The first is that the panel cannot bring itself to jettison the old shibboleth of blaming colonialism and apartheid for the country's major ills of poverty, inequality, and unemployment. The second is its view that these ills have come about "despite" the efforts of the government when they might be the result of these efforts. The third is that it is more concerned with redistributing than with generating wealth. That said, the report at least recommends one excellent change to labour legislation.

Chaired by Kgalema Motlanthe, a former president, the panel recognises that legislation might have "unintended consequences". It even recognises that "overregulation and bureaucratisation" might be problems. But this does not stop it proposing the introduction of a "certificate of need" to determine where newly certified medical specialists may practise or new pharmacies may be established, or recommending measures "to deepen existing taxes on wealth and to introduce new ones".

Since the African National Congress came to power in 1994, unemployment (on the expanded definition) has risen from 3.67 million to 9.30 million. To issue a report 23 years later blaming colonialism and apartheid for this state of affairs no doubt satisfies the needs of political correctness, but it is irrational.

However, as part of its remedy for tackling unemployment the panel does at least propose reducing the powers of bargaining councils under the Labour Relations Act. The act empowers these councils to "force" small businesses to abide by wage agreements struck by large employers and large unions. The panel wants these powers removed. 

It also proposes the "setting of a separate wage" below the statutory minimum for smaller businesses, longer-term unemployed, and "first-time inexperienced employees". However, any beneficial effect of this proposal will be nullified by endless haggling over what the separate wage should be. 

To accelerate economic growth, barriers to entry should be removed, especially by "enriching the powers of economic regulators to promote competition". Further recommendations include reducing the time to register small businesses. Special economic zones for manufacturing for export should be created. Agriculture and tourism should be prioritised. Informal traders should get more resources. Labour-intensive growth must be promoted, plus a new framework law for land reform.

Some of these ideas may be useful. But the panel's recommendations fall far short of what our stagnant economy requires. Although the panel recognises that jobs are the "most efficient" way of taking people out of poverty, its proposals are pusillanimous. Some – "land redistribution is a key element to reducing wealth inequality" – are pipe dreams. Even though the report is designed to assess key legislation, there is little scrutiny of the effects of such instruments as the mining charter or other interventions that have undermined South Africa's ability to encourage investment. 

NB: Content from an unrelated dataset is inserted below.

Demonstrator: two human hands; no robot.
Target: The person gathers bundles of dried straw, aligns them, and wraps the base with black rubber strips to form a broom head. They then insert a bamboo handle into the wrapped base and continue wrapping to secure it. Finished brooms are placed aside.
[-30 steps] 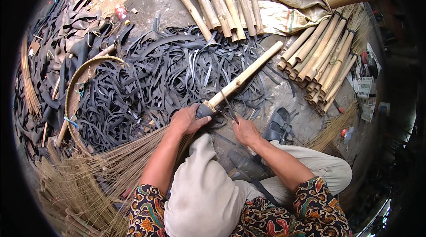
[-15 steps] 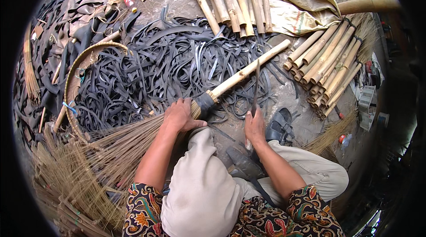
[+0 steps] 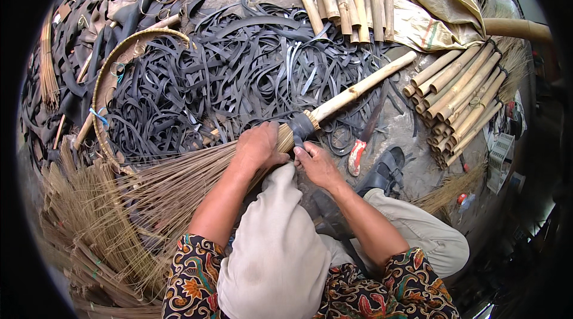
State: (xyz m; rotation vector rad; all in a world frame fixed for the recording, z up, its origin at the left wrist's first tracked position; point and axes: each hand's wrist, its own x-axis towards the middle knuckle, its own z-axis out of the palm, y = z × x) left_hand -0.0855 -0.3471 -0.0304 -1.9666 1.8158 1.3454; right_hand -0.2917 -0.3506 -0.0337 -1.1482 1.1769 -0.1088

"Accelerated fundamental change" and faster economic growth are not the same thing. They may be contradictory. The panel says that "substantial challenges remain" despite "a panoply of laws and policies put in place 1994" and despite South Africa's having established "a set of fiscal policies (taxation and spending) that are among the most redistributive in the world".

The panel is trapped in its own mindset. It says that the "ills of the past are being reproduced in post-apartheid society despite extensive legislative reform". Although it acknowledges that laws should "do no harm", the possibility that "extensive legislative reform" might be the problem, not the solution, is not properly explored. As President Donald Trump said two months ago, "The problem in Venezuela is not that socialism has been poorly implemented, but that socialism has been faithfully implemented."

No doubt some of the proposed tweaks will be useful, especially more secure land tenure in former homelands, more powerful school principals, and (temporarily) easier entry of foreign skills. But what South Africa really needs is wholesale deregulation aimed at much faster economic growth.

Otherwise, we will have to keep on digging up the old apartheid scapegoat.

*John Kane-Berman is a policy fellow at the IRR, a think-tank that promotes political and economic freedom.